_DATA SECTION_
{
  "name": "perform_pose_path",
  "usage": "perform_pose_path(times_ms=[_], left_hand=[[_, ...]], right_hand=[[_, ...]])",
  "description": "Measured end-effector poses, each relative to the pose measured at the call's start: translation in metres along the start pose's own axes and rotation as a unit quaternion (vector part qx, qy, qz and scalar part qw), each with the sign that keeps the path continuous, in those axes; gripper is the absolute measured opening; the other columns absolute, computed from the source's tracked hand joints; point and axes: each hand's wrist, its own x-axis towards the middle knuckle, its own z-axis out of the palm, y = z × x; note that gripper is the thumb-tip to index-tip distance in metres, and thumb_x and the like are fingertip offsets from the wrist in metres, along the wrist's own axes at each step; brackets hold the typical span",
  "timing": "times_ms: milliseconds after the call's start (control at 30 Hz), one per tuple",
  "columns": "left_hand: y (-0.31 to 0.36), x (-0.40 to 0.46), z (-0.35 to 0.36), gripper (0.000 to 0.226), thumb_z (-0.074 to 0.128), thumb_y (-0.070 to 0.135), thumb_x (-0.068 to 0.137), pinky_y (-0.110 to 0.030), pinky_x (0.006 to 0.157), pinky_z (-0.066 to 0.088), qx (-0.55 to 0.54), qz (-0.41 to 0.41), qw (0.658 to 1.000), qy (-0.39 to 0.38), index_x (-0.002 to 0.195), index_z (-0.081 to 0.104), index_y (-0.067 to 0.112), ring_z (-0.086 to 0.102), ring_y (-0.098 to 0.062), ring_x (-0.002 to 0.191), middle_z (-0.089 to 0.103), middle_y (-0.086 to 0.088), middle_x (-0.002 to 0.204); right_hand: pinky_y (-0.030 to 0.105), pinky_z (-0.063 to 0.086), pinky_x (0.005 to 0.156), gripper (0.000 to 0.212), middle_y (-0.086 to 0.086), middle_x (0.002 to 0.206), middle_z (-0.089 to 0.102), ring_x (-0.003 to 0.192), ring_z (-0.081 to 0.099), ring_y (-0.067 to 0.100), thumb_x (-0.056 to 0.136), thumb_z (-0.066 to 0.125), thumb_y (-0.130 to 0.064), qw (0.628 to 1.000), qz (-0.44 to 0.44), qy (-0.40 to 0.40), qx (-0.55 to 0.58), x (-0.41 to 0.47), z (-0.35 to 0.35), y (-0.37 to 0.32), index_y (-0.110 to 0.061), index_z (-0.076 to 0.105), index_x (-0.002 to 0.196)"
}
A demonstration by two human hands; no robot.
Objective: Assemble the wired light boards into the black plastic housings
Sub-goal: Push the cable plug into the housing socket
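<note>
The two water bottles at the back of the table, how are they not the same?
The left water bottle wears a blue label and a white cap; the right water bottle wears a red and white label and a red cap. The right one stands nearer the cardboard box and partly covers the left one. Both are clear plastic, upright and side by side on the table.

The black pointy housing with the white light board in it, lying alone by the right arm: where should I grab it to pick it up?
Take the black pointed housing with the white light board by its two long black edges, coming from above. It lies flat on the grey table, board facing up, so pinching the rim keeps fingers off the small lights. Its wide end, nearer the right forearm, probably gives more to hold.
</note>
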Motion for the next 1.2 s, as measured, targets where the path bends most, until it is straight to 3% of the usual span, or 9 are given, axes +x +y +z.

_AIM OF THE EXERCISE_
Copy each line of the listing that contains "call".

_COMPLETED EXERCISE_
  "description": "Measured end-effector poses, each relative to the pose measured at the call's start: translation in metres along the start pose's own axes and rotation as a unit quaternion (vector part qx, qy, qz and scalar part qw), each with the sign that keeps the path continuous, in those axes; gripper is the absolute measured opening; the other columns absolute, computed from the source's tracked hand joints; point and axes: each hand's wrist, its own x-axis towards the middle knuckle, its own z-axis out of the palm, y = z × x; note that gripper is the thumb-tip to index-tip distance in metres, and thumb_x and the like are fingertip offsets from the wrist in metres, along the wrist's own axes at each step; brackets hold the typical span",
  "timing": "times_ms: milliseconds after the call's start (control at 30 Hz), one per tuple",

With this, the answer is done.